*Information shown*.
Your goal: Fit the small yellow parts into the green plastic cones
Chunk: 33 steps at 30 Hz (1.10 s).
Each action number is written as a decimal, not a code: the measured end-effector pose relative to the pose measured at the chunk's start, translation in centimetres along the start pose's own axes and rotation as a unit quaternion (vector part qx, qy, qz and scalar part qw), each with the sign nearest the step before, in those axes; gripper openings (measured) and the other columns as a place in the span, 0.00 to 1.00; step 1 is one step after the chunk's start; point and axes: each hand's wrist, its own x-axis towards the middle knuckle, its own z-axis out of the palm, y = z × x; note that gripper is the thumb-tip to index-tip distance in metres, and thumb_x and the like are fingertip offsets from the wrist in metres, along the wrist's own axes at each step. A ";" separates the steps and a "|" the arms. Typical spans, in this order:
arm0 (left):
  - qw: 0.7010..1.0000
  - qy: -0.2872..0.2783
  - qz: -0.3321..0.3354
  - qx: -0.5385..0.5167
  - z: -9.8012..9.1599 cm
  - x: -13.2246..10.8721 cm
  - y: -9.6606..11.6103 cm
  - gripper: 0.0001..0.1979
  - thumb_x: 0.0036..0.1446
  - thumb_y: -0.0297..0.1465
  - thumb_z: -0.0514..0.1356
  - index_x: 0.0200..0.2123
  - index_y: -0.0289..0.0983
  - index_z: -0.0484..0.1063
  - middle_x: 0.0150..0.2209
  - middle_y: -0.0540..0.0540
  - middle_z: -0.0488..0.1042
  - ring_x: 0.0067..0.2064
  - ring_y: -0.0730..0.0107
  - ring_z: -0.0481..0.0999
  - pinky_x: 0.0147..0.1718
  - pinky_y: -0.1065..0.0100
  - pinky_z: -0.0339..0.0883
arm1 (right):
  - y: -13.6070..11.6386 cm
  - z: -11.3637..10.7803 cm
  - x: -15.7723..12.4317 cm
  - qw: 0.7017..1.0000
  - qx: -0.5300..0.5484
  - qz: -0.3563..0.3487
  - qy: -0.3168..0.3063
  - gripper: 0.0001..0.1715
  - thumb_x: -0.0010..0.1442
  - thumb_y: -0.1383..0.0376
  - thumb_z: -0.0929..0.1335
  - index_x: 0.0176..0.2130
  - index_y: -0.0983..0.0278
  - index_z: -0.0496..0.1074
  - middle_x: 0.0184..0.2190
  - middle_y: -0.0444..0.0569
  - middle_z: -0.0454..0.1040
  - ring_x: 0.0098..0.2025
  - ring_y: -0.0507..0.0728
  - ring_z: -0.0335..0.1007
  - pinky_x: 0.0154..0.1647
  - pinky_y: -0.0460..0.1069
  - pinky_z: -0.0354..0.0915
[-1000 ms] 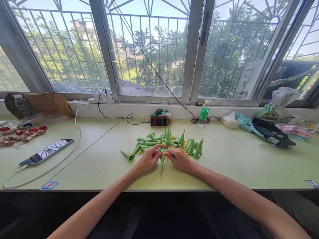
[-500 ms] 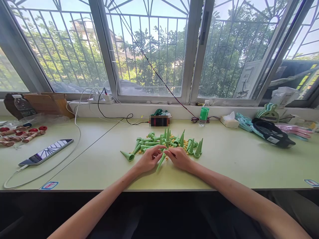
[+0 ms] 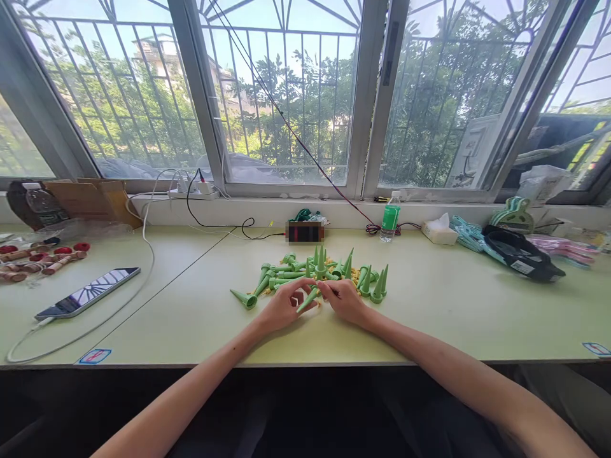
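A green plant watering spike [image 3: 307, 301] slants between my hands, its tip pointing down to the left. My right hand [image 3: 344, 301] is closed, pinching the spike near its wide end. Curled around the same spike, my left hand [image 3: 282, 304] has its fingertips by the wide end and its thumb below. The fingers partly hide that wide end. Just beyond the hands lies a pile of green spikes [image 3: 289, 275], some upright and some on their sides. Small yellow parts [image 3: 356, 277] are mixed among them. One loose spike [image 3: 244, 299] lies left of the pile.
A phone [image 3: 90, 292] on a white cable lies at left, near wooden pieces with red balls [image 3: 62, 257]. At the back are a blurred dark box [image 3: 305, 233], a green-labelled bottle [image 3: 390, 217] and a tissue box [image 3: 439, 230]. A black item [image 3: 522, 253] lies at right.
The spike has swung from steep to flatter, its tip rising a little to the left. My left fingers have spread slightly, and my right hand has turned with the spike.
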 end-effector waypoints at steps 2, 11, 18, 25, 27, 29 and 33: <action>0.999 0.029 0.000 0.013 0.0 0.1 -0.3 0.14 0.59 0.39 0.60 0.46 0.38 0.74 0.36 0.48 0.73 0.27 0.78 0.67 0.25 0.75 0.64 | 0.2 0.1 0.0 1.000 0.000 -0.001 -0.005 0.32 0.71 0.52 0.57 0.20 0.64 0.62 0.17 0.42 0.63 0.21 0.49 0.55 0.26 0.46 0.50; 0.990 0.120 0.017 0.072 0.1 0.5 -1.4 0.11 0.62 0.38 0.57 0.38 0.35 0.72 0.25 0.51 0.70 0.22 0.76 0.65 0.22 0.73 0.59 | 0.3 -0.3 0.0 0.997 -0.077 0.005 -0.031 0.24 0.71 0.59 0.58 0.27 0.64 0.69 0.22 0.44 0.70 0.24 0.51 0.63 0.29 0.46 0.52; 0.977 0.116 0.006 0.181 0.0 0.5 -1.4 0.12 0.61 0.35 0.56 0.27 0.36 0.65 0.23 0.51 0.67 0.24 0.74 0.63 0.25 0.71 0.55 | -0.3 -0.6 -0.3 0.983 -0.139 -0.039 -0.111 0.06 0.61 0.66 0.69 0.41 0.63 0.74 0.28 0.45 0.75 0.30 0.53 0.69 0.33 0.47 0.57; 0.981 0.065 0.006 0.183 0.0 0.4 -0.6 0.12 0.60 0.34 0.56 0.25 0.36 0.65 0.24 0.50 0.69 0.25 0.74 0.63 0.26 0.69 0.54 | -0.6 -0.9 -0.1 0.972 -0.182 -0.057 -0.138 0.03 0.62 0.65 0.69 0.35 0.63 0.73 0.28 0.46 0.75 0.29 0.53 0.68 0.31 0.47 0.55; 0.982 0.057 0.003 0.182 0.0 0.4 -0.5 0.11 0.60 0.34 0.56 0.26 0.36 0.65 0.24 0.50 0.69 0.25 0.73 0.64 0.26 0.69 0.54 | -0.6 -1.0 -0.1 0.970 -0.190 -0.058 -0.141 0.05 0.62 0.65 0.68 0.33 0.63 0.72 0.28 0.46 0.74 0.29 0.53 0.67 0.31 0.47 0.54; 0.981 0.052 0.001 0.185 0.0 0.4 -0.5 0.12 0.60 0.33 0.56 0.26 0.36 0.64 0.24 0.50 0.69 0.26 0.73 0.64 0.27 0.70 0.54 | -0.6 -1.0 -0.1 0.969 -0.193 -0.056 -0.143 0.07 0.63 0.65 0.68 0.32 0.64 0.71 0.28 0.47 0.74 0.28 0.53 0.67 0.30 0.47 0.53; 0.982 0.044 0.000 0.184 0.0 0.4 -0.5 0.12 0.60 0.34 0.55 0.26 0.36 0.63 0.25 0.50 0.69 0.27 0.72 0.65 0.28 0.70 0.55 | -0.5 -1.0 -0.2 0.971 -0.188 -0.048 -0.138 0.08 0.63 0.65 0.68 0.31 0.64 0.69 0.27 0.46 0.73 0.28 0.52 0.65 0.30 0.47 0.52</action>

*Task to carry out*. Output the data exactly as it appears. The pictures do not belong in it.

*Result*.
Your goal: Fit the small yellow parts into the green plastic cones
Chunk: 33 steps at 30 Hz (1.10 s).
Each action number is written as a decimal, not a code: the measured end-effector pose relative to the pose measured at the chunk's start, translation in centimetres along the start pose's own axes and rotation as a unit quaternion (vector part qx, qy, qz and scalar part qw), each with the sign nearest the step before, in those axes; gripper openings (measured) and the other columns as a place in the span, 0.00 to 1.00; step 1 is one step after the chunk's start; point and axes: each hand's wrist, its own x-axis towards the middle knuckle, its own z-axis out of the palm, y = z × x; note that gripper is the thumb-tip to index-tip distance in metres, and thumb_x and the like are fingertip offsets from the wrist in metres, along the wrist's own axes at each step. A ";" separates the steps and a "|" the arms. Typical spans, in this order:
arm0 (left):
  - qw: 0.7010..1.0000
  - qy: -0.2872..0.2783
  - qz: -0.3321..0.3354
  - qx: -0.5385..0.5167
  - z: -9.8012..9.1599 cm
  - x: -13.2246..10.8721 cm
  - y: -9.6606..11.6103 cm
  - gripper: 0.0001..0.1979
  - thumb_x: 0.0036..0.1446
  - thumb_y: -0.0297..0.1465
  - thumb_z: -0.0514..0.1356
  - index_x: 0.0200..0.2123
  - index_y: -0.0289..0.0983
  - index_z: -0.0484..0.1063
  - middle_x: 0.0150..0.2209
  - middle_y: -0.0540..0.0540
  - middle_z: -0.0488..0.1042
  - ring_x: 0.0067..0.2064
  - ring_y: -0.0730..0.0107
  - ring_z: -0.0481..0.0999
  - pinky_x: 0.0147..0.1718
  - pinky_y: -0.1065..0.0100
  - pinky_z: -0.0339..0.0883
arm1 (right):
  - y: -13.6070..11.6386 cm
  - z: -11.3637..10.7803 cm
  - x: -15.7723..12.4317 cm
  - qw: 0.7017..1.0000
  - qx: -0.5300..0.5484
  - qz: -0.3563..0.3487
  - qy: -0.3168..0.3063
  - gripper: 0.0001..0.1715
  - thumb_x: -0.0010..0.1442
  - thumb_y: -0.1383..0.0376
  - thumb_z: -0.0929..0.1335
  - index_x: 0.0176..0.2130
  - index_y: -0.0983..0.0278
  - index_z: -0.0496..0.1074
  - middle_x: 0.0184..0.2190
  - middle_y: -0.0444..0.0569
  - middle_z: -0.0454..0.1040
  - ring_x: 0.0098..0.2025
  - ring_y: -0.0507..0.0728
  - ring_z: -0.0335..0.1007
  - pinky_x: 0.0154..0.1647
  - pinky_y: -0.0460..0.1069
  - pinky_z: -0.0354..0.0915
[-1000 ms] 
[-500 ms] 
[+0 ms] 
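A green plant watering spike [image 3: 307, 301] slants between my hands, its tip pointing down to the left. My right hand [image 3: 344, 301] is closed, pinching the spike near its wide end. Curled around the same spike, my left hand [image 3: 282, 304] has its fingertips by the wide end and its thumb below. The fingers partly hide that wide end. Just beyond the hands lies a pile of green spikes [image 3: 289, 275], some upright and some on their sides. Small yellow parts [image 3: 356, 277] are mixed among them. One loose spike [image 3: 244, 299] lies left of the pile.
A phone [image 3: 90, 292] on a white cable lies at left, near wooden pieces with red balls [image 3: 62, 257]. At the back are a blurred dark box [image 3: 305, 233], a green-labelled bottle [image 3: 390, 217] and a tissue box [image 3: 439, 230]. A black item [image 3: 522, 253] lies at right.
The spike has swung from steep to flatter, its tip rising a little to the left. My left fingers have spread slightly, and my right hand has turned with the spike.
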 end-effector waypoints at steps 2, 11, 18, 25, 27, 29 and 33: <action>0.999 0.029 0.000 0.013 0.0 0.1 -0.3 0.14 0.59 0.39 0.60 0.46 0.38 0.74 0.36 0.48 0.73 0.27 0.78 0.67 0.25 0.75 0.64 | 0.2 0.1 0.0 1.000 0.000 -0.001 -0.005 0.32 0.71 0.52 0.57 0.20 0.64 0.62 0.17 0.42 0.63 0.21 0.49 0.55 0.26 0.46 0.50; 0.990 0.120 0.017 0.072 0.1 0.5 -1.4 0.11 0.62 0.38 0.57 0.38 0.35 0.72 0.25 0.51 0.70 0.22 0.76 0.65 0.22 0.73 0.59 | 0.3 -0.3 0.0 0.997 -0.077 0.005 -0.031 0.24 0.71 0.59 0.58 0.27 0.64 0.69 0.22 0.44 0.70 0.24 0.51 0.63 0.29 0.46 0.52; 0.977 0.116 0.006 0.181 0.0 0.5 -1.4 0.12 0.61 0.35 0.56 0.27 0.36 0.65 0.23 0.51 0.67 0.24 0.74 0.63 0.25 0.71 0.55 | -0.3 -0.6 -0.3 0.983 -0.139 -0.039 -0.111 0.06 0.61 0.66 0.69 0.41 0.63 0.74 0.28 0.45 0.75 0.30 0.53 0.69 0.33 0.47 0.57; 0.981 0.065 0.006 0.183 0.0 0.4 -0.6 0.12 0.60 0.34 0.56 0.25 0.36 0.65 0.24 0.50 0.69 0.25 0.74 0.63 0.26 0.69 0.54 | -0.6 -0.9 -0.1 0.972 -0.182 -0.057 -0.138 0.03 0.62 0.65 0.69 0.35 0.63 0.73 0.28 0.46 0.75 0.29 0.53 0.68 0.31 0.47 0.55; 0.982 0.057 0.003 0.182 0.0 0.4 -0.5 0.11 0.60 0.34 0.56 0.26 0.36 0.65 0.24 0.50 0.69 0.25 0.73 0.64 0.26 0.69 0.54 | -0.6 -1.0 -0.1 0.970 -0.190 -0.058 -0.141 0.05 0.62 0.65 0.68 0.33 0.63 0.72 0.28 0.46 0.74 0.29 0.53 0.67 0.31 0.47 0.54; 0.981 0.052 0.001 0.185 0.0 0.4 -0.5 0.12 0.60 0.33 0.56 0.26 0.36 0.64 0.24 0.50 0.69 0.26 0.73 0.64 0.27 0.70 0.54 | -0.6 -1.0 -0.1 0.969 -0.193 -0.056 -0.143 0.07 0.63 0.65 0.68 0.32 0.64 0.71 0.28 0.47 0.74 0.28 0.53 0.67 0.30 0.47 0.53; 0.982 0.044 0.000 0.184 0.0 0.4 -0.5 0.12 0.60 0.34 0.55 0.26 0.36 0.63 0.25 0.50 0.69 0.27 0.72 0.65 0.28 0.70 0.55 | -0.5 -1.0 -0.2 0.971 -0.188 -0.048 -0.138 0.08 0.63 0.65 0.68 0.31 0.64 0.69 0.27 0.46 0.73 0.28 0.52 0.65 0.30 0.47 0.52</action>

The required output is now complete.